[Opening Supplied information section]
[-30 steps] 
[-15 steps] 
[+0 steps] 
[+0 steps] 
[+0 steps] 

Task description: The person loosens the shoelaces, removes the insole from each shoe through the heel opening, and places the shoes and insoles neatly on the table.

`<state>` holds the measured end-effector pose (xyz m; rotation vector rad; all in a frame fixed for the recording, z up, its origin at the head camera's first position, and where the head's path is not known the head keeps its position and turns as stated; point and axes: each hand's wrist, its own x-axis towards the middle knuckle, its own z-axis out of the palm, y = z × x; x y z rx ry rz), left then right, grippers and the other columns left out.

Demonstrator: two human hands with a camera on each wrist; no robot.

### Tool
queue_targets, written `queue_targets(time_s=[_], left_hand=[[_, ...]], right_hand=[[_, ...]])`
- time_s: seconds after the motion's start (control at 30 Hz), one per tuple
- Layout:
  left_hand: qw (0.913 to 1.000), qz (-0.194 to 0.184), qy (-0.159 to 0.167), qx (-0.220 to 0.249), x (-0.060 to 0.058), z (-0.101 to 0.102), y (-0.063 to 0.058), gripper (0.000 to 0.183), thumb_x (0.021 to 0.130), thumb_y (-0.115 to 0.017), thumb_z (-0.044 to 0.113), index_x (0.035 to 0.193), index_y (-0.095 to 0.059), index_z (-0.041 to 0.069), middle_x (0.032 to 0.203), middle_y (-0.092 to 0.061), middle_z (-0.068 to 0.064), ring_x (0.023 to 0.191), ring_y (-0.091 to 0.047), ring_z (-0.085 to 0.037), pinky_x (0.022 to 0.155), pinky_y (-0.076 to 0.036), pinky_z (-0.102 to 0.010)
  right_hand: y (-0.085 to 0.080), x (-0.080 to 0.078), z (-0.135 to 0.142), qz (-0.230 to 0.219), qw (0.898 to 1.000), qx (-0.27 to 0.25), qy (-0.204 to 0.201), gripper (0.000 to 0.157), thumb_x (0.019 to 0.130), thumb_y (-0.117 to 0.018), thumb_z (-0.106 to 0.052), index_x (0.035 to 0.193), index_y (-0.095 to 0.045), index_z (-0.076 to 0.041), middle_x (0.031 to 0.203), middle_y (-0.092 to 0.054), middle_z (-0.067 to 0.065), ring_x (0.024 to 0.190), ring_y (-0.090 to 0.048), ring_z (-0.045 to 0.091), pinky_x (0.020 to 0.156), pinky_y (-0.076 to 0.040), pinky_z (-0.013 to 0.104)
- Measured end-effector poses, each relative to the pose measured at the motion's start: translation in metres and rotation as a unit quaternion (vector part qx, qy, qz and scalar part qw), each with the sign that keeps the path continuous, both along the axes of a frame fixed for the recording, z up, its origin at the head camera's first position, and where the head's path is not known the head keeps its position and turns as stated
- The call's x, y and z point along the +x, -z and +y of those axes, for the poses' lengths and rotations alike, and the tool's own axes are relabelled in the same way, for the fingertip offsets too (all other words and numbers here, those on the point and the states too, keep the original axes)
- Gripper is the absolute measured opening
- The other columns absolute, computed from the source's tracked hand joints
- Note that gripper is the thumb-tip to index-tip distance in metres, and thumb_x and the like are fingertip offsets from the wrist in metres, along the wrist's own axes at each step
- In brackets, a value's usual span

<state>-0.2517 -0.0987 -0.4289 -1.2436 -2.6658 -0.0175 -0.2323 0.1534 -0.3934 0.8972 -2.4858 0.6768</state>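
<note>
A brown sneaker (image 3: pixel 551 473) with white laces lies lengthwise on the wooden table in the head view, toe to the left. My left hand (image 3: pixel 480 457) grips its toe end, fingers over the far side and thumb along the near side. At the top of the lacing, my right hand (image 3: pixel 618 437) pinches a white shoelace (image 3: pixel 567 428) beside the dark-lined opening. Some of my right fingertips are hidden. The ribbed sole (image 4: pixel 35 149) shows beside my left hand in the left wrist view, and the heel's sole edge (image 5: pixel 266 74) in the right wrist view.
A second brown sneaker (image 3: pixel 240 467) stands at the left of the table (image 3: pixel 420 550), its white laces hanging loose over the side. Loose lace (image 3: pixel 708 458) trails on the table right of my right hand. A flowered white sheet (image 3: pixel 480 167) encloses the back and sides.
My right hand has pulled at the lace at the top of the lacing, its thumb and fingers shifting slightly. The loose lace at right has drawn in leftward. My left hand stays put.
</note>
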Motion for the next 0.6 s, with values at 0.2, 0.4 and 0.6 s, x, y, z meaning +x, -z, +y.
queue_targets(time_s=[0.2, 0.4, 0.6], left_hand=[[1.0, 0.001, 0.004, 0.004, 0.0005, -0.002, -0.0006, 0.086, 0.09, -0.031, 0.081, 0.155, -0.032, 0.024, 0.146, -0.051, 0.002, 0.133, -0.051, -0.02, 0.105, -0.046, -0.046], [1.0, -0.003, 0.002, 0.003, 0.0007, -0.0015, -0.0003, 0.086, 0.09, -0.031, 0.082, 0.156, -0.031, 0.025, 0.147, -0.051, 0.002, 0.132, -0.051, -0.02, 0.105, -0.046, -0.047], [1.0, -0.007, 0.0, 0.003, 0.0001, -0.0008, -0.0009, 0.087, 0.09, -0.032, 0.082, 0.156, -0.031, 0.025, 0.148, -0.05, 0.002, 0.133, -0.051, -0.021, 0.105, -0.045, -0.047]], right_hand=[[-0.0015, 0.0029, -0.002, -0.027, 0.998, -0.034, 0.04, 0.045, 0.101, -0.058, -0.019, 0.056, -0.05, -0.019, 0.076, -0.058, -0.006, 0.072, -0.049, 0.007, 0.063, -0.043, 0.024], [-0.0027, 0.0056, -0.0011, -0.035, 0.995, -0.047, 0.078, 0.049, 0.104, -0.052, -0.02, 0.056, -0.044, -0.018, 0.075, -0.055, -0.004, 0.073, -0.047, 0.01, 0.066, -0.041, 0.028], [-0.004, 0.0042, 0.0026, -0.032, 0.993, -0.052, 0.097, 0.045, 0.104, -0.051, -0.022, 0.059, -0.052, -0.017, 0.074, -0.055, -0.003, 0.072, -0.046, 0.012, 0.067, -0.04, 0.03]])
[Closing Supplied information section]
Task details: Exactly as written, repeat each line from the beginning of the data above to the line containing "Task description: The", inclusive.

Solved problem:
[-30 steps] 
[-15 steps] 
[+0 steps] 
[+0 steps] 
[+0 steps] 

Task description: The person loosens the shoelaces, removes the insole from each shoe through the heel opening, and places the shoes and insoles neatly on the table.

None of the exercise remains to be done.